The Web Component: Turbopack for Rapid Iteration
While the SwiftUI app served our power users, we needed a more accessible view for other engineers. We chose to build a React component and used Turbopack as the bundler. The primary driver for this choice was developer velocity. In a large monorepo, the slow feedback loop of traditional bundlers can be a significant drag on productivity.
The component’s structure is standard for a React application. We use a data-fetching library like React Query to handle state management, caching, and background refetching.
// components/MetricsChart.tsx
import React from 'react';
import { useQuery } from '@tanstack/react-query';
// Assuming a charting library like Recharts or D3 is used
// import { LineChart, Line, XAxis, YAxis, Tooltip } from 'recharts';
interface MetricsChartProps {
query: string;
timeRange: { start: string; end:string; };
}
const fetchMetricsData = async (query: string, timeRange: { start: string; end: string; }) => {
// A real implementation would validate inputs and handle API specifics.
const apiUrl = `/api/query?query=${encodeURIComponent(query)}&start=${timeRange.start}&end=${timeRange.end}`;
const response = await fetch(apiUrl);
if (!response.ok) {
// In a production app, error logging/reporting would happen here.

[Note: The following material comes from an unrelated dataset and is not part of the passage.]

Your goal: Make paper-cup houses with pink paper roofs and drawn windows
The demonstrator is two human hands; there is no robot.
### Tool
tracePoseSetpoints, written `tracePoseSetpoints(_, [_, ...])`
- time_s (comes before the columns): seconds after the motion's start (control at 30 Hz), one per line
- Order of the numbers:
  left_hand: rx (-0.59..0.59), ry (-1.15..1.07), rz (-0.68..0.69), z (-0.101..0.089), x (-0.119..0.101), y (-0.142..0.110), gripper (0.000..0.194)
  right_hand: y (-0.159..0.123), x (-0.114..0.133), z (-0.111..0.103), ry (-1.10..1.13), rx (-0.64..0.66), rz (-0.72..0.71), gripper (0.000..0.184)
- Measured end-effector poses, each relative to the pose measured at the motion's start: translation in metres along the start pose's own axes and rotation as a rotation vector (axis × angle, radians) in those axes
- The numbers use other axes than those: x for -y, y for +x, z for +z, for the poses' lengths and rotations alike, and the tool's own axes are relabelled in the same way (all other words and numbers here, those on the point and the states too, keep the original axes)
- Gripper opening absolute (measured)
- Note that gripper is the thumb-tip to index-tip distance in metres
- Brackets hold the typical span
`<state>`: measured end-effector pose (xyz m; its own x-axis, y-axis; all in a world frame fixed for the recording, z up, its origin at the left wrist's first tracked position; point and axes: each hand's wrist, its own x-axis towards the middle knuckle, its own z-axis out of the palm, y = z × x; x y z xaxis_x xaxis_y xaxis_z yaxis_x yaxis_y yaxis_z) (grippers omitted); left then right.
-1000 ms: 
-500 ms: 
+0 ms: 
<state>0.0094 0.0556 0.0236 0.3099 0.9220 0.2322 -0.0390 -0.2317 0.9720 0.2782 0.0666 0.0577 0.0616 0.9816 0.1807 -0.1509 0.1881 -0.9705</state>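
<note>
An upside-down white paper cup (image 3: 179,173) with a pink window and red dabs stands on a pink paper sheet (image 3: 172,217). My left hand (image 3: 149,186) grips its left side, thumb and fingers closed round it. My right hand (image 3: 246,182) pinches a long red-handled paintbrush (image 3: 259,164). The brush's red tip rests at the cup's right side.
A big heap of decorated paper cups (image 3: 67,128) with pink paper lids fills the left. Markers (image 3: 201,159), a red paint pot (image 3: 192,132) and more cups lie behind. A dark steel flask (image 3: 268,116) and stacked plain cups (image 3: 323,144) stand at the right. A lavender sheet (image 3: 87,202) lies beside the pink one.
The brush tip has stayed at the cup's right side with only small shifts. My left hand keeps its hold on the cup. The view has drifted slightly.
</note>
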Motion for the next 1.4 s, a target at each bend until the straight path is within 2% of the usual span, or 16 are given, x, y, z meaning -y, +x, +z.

throw new Error(`Network response was not ok: ${response.statusText}`);
}
return response.json();
};
export const MetricsChart: React.FC<MetricsChartProps> = ({ query, timeRange }) => {
const { data, error, isLoading, isError } = useQuery({
// The query key ensures that React Query refetches when props change.
queryKey: ['metrics', query, timeRange],
queryFn: () => fetchMetricsData(query, timeRange),
// Configuration like stale time and cache time is important for performance.
staleTime: 5 * 60 * 1000, // 5 minutes
refetchOnWindowFocus: true,
});
if (isLoading) {
return <div>Loading chart data...</div>;
}
if (isError) {
// A more sophisticated error boundary component would be used in a real app.
return <div>Error loading data: {(error as Error).message}</div>;
}
// Render the chart with the fetched data.
// The charting library implementation is omitted for brevity.
return (
<div className="chart-container">
{/* <LineChart data={data}> ... </LineChart> */}
<pre>{JSON.stringify(data, null, 2)}</pre>
</div>
);
};
The experience with Turbopack was notable primarily for its speed. Hot Module Replacement (HMR) felt instantaneous, even as the component grew in complexity. While it was still in beta and lacked some of the plugin ecosystem of Webpack, for a focused component library like ours, the performance gain was a clear win.
The architecture we developed is not without its limitations. The PromQL-to-SQL translation layer remains a significant technical challenge and a potential source of inconsistency. Relying on Zookeeper, while pragmatic for us, introduces a stateful dependency that requires careful operational management. Furthermore, the system currently only addresses metrics, leaving logs and traces to be handled by separate stacks. The logical next step is to integrate a logging solution like Loki or a tracing system like Jaeger, routing their data into ClickHouse as well to create a truly unified observability platform. This would require extending the Query Gateway to support LogQL and trace queries, further increasing its complexity but also its value.